◆ **Problem to work on**:
Your answer should consist of the lines below that hold the word "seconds".
---*---
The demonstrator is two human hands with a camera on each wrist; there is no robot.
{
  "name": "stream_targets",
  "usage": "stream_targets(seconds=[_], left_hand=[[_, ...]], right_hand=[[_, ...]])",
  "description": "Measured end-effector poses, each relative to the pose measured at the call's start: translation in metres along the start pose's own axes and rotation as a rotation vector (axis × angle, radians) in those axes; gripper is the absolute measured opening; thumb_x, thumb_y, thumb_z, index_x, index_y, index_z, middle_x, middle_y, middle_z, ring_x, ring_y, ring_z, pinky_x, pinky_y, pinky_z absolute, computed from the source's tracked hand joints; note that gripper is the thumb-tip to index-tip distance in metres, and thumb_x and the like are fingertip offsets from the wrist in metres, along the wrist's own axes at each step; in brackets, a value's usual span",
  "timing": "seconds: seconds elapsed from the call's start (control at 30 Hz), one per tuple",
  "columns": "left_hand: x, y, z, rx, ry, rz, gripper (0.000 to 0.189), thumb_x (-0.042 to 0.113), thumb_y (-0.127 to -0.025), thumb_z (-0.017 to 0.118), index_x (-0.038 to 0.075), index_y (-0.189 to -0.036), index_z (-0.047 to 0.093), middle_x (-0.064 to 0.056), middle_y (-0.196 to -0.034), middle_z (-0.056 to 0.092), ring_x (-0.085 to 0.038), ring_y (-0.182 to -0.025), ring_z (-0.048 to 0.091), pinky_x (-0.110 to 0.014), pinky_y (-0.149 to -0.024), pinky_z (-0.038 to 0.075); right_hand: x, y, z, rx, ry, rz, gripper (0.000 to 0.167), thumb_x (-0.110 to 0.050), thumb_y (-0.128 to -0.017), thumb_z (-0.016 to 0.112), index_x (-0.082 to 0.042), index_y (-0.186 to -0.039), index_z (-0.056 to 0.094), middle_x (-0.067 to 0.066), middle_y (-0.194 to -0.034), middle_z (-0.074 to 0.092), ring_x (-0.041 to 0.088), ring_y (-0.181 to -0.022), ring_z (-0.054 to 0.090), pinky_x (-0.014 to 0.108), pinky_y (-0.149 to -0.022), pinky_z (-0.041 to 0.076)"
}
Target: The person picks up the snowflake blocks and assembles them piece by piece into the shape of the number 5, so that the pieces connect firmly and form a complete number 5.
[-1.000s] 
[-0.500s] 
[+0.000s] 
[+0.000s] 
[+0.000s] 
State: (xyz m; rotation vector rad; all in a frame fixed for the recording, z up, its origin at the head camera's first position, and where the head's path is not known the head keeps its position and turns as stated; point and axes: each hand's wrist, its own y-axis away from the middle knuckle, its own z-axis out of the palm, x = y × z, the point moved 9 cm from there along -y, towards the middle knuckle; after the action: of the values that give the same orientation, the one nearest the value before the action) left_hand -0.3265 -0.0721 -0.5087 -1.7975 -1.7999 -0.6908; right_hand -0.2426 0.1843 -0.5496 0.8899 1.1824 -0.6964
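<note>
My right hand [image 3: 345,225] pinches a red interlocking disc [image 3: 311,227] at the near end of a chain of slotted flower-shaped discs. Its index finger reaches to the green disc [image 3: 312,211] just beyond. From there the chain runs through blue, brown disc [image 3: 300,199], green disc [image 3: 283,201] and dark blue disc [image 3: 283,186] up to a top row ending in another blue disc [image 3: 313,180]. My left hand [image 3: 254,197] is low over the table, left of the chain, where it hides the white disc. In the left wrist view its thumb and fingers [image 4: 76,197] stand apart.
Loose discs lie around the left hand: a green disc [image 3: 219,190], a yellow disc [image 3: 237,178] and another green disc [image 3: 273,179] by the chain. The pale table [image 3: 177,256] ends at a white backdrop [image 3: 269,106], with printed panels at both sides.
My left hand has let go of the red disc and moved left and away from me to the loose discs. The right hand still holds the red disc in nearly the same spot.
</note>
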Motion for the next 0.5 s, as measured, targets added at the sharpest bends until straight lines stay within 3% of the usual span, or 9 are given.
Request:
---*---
◆ **Solution for this task**:
  "usage": "stream_targets(seconds=[_], left_hand=[[_, ...]], right_hand=[[_, ...]])",
  "timing": "seconds: seconds elapsed from the call's start (control at 30 Hz), one per tuple",

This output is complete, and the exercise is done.